Task requirements -
Among the lines below, return each one that contains the word "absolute".

Data section -
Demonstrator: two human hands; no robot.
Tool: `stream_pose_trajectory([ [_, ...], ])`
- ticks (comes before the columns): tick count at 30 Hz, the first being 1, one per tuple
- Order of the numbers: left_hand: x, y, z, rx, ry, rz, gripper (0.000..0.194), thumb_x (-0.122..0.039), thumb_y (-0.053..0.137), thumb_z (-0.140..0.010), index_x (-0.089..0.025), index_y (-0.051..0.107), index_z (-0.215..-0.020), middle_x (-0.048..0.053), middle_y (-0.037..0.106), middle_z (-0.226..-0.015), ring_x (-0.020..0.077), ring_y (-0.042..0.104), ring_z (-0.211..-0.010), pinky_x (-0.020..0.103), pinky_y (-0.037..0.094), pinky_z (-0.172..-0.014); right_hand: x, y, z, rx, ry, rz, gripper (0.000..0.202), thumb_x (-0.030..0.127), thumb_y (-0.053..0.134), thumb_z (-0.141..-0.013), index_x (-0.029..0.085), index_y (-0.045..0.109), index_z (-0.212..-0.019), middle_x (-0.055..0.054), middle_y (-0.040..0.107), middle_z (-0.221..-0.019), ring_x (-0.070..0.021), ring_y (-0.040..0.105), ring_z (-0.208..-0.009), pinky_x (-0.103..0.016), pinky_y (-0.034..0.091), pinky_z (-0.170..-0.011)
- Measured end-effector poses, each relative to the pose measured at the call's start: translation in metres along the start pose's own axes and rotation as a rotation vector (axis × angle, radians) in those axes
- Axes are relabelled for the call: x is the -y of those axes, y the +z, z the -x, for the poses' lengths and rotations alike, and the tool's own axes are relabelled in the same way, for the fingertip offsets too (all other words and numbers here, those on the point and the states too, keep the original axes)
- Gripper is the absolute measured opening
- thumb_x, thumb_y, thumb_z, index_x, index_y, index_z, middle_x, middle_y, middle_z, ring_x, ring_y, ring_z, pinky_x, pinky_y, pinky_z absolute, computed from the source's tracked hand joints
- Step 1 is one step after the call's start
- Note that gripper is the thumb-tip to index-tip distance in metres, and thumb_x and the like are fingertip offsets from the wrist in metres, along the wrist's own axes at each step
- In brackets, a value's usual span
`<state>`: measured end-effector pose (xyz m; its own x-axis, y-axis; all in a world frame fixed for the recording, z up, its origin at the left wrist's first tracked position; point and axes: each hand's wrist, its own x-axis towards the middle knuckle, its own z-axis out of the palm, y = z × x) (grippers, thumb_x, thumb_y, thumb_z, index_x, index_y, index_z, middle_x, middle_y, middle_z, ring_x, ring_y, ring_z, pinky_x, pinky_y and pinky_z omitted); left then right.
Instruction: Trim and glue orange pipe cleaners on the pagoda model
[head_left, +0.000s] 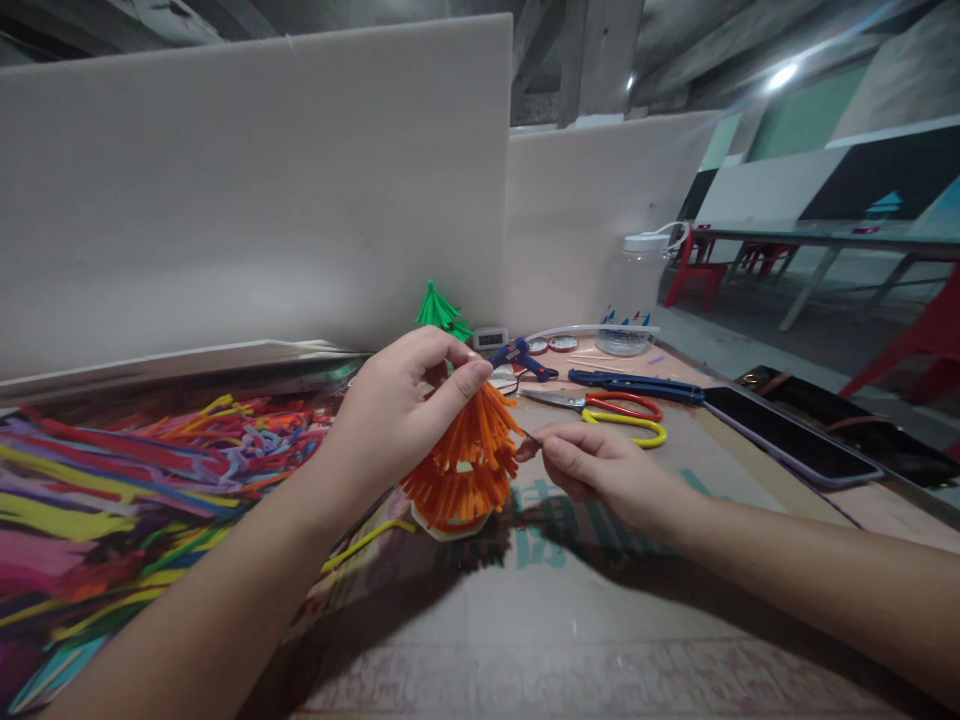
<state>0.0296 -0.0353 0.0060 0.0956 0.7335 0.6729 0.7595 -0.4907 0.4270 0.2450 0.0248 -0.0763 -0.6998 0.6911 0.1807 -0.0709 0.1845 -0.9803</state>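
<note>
An orange tree-like craft (469, 460) with tiers of hanging pipe-cleaner strips stands upright on a pale base near the middle of the table. My left hand (420, 395) is closed round its top, with thumb and fingers pinched there and the tip hidden behind them. To the right of the craft, my right hand (600, 465) pinches a small thin dark piece, whose end reaches the edge of the orange strips. What that piece is cannot be made out.
Colourful pipe cleaners (172, 470) cover the left side. Behind the craft stand a small green tree (442, 315) and a blue glue gun (517, 355). Scissors (622, 415), a blue cutter-like tool (637, 386), a phone (791, 435) and a clear bottle (630, 300) are at the right.
</note>
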Motion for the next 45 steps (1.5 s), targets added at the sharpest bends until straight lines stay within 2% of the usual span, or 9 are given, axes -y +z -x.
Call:
stream_pose_trajectory([
  [13, 0.0039, 0.0006, -0.0008, 0.039, 0.001, 0.03, 0.023, -0.038, 0.054, -0.096, -0.019, 0.064, -0.086, 0.003, 0.065, -0.086, 0.0156, 0.059, -0.076, 0.027, 0.046, -0.066, -0.0037, -0.0006, 0.0003, -0.004, 0.023, -0.031, 0.054, 0.065, 0.065, -0.084, 0.013, 0.067, -0.1, 0.006, 0.036, -0.06, -0.0085, 0.027, -0.052, -0.026, 0.015, -0.045],
  [20, 0.0065, 0.0019, 0.0001, 0.014, -0.036, 0.041, 0.022, -0.039, 0.057, -0.095, -0.02, 0.064, -0.087, 0.003, 0.066, -0.088, 0.0162, 0.06, -0.078, 0.028, 0.046, -0.067, -0.003, 0.0002, -0.0013, 0.004, 0.053, -0.016, 0.057, 0.067, 0.066, -0.082, 0.013, 0.068, -0.101, 0.007, 0.036, -0.059, -0.0085, 0.027, -0.052, -0.026, 0.018, -0.047],
  [32, 0.0037, 0.001, 0.001, 0.034, 0.008, 0.009, 0.021, -0.037, 0.055, -0.096, -0.019, 0.064, -0.089, 0.003, 0.065, -0.088, 0.0157, 0.058, -0.08, 0.027, 0.044, -0.069, 0.0003, 0.0036, -0.0004, -0.01, 0.076, -0.023, 0.062, 0.071, 0.068, -0.076, 0.014, 0.065, -0.102, 0.008, 0.037, -0.059, -0.0084, 0.028, -0.052, -0.027, 0.018, -0.047],
  [45, 0.0027, 0.001, 0.0004, 0.008, 0.02, -0.005, 0.021, -0.038, 0.057, -0.095, -0.02, 0.064, -0.086, 0.002, 0.064, -0.086, 0.0155, 0.059, -0.078, 0.028, 0.044, -0.068, -0.0065, 0.0019, -0.0001, 0.005, -0.003, -0.072, 0.055, 0.065, 0.064, -0.085, 0.013, 0.068, -0.099, 0.008, 0.032, -0.055, -0.0078, 0.026, -0.049, -0.024, 0.015, -0.043],
])
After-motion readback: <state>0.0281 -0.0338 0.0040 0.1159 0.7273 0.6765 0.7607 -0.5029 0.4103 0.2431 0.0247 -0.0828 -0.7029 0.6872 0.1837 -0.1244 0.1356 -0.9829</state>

Answer to this task -
- Gripper is the absolute measured opening
- thumb_x, thumb_y, thumb_z, index_x, index_y, index_z, middle_x, middle_y, middle_z, ring_x, ring_y, ring_z, pinky_x, pinky_y, pinky_z absolute, computed from the source's tracked hand joints

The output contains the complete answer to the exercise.